**Your assignment**
Output range, inclusive: from the line containing "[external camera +" to the line containing "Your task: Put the". Restate those lines from the data below word for word and only those.

**Data records**
== == ==

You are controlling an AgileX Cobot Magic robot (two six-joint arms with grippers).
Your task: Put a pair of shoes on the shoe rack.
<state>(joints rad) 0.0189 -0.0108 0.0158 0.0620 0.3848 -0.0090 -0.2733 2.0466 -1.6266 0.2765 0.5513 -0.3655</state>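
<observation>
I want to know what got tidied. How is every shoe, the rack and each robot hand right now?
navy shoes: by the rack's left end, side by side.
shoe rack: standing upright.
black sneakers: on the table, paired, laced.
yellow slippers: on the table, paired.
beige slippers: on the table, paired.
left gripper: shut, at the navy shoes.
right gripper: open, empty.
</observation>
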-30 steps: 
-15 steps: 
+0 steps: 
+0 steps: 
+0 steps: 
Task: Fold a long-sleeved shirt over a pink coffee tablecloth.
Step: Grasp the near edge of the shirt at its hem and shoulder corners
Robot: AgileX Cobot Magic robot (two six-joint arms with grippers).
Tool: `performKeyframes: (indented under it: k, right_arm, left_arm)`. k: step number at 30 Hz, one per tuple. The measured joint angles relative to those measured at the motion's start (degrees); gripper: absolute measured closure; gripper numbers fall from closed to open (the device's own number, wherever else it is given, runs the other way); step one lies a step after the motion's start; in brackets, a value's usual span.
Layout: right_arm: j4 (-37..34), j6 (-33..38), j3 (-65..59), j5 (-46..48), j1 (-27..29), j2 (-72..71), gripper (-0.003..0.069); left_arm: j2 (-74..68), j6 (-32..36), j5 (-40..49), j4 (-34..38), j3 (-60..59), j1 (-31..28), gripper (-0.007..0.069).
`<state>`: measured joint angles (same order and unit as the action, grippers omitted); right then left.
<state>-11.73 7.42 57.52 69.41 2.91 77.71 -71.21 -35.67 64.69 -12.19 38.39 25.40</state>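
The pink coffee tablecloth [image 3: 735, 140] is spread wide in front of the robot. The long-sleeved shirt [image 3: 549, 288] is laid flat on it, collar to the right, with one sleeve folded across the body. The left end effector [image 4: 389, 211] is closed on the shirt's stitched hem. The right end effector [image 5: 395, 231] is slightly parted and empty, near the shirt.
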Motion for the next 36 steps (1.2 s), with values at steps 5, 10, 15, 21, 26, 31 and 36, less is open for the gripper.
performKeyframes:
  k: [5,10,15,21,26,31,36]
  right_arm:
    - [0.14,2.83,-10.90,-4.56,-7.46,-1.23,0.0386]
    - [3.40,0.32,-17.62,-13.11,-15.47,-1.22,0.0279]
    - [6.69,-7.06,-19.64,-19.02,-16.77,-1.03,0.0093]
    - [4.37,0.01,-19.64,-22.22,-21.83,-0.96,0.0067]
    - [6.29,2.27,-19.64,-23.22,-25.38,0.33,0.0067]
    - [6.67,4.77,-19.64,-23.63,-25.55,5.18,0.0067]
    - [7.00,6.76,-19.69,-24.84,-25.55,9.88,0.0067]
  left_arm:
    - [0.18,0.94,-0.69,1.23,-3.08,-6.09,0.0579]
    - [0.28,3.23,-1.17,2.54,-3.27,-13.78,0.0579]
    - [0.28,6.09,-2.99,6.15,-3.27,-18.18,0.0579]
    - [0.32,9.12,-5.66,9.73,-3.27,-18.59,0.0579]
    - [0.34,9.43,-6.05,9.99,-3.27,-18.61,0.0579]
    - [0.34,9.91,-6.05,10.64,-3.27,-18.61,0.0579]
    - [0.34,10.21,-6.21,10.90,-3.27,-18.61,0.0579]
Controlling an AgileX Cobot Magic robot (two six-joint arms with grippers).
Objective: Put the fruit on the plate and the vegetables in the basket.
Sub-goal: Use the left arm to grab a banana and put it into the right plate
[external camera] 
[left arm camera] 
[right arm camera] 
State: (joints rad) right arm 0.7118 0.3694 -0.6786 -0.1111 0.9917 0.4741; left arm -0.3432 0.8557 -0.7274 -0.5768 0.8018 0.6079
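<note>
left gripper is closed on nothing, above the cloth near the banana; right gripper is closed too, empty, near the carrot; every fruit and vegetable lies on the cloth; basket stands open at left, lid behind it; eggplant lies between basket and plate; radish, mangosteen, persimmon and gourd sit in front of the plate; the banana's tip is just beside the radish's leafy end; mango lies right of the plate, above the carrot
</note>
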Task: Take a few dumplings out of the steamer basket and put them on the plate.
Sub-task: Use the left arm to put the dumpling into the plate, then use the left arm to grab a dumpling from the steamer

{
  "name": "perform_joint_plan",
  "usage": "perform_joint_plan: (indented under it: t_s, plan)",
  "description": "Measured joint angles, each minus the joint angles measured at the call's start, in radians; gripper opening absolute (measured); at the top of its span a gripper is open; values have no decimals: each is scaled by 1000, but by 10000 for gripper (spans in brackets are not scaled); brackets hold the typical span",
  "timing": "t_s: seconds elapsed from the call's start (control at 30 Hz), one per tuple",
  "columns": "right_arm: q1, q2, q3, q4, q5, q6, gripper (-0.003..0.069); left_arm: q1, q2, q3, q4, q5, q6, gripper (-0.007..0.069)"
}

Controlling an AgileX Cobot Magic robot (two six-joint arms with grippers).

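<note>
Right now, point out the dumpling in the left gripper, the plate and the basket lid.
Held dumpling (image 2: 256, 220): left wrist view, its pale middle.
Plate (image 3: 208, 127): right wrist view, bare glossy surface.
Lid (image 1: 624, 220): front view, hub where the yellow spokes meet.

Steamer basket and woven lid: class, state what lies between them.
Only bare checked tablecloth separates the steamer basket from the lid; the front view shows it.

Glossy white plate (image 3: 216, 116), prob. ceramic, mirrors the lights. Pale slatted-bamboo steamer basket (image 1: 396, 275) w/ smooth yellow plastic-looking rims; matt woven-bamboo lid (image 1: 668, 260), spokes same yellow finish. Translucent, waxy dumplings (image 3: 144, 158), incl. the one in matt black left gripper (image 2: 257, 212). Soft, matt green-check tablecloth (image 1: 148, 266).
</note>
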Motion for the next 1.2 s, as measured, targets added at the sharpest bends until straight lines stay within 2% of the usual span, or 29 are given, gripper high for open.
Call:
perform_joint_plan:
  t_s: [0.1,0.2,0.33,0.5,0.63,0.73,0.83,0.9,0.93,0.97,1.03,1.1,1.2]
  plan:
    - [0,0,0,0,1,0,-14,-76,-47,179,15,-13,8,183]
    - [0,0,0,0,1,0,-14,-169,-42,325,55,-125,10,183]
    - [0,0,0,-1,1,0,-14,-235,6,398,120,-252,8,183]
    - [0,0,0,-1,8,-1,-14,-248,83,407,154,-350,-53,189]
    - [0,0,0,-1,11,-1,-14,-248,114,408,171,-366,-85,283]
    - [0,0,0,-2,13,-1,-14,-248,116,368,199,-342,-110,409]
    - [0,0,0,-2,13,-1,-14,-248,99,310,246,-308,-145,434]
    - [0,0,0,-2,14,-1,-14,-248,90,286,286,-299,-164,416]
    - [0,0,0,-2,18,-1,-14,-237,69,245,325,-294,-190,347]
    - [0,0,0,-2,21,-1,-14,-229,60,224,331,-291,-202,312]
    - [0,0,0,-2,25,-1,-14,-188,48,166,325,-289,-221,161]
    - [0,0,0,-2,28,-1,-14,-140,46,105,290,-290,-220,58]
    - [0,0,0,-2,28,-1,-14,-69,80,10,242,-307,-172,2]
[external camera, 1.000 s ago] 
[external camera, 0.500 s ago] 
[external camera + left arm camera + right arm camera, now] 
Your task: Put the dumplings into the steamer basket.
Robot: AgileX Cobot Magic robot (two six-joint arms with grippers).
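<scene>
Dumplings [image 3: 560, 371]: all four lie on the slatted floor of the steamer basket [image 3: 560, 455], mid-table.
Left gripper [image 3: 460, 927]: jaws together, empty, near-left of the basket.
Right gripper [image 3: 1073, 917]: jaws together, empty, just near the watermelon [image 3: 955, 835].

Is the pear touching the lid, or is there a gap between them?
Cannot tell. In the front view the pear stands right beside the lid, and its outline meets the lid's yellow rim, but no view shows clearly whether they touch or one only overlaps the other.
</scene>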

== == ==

**Final answer**
[external camera + left arm camera + right arm camera, now] 
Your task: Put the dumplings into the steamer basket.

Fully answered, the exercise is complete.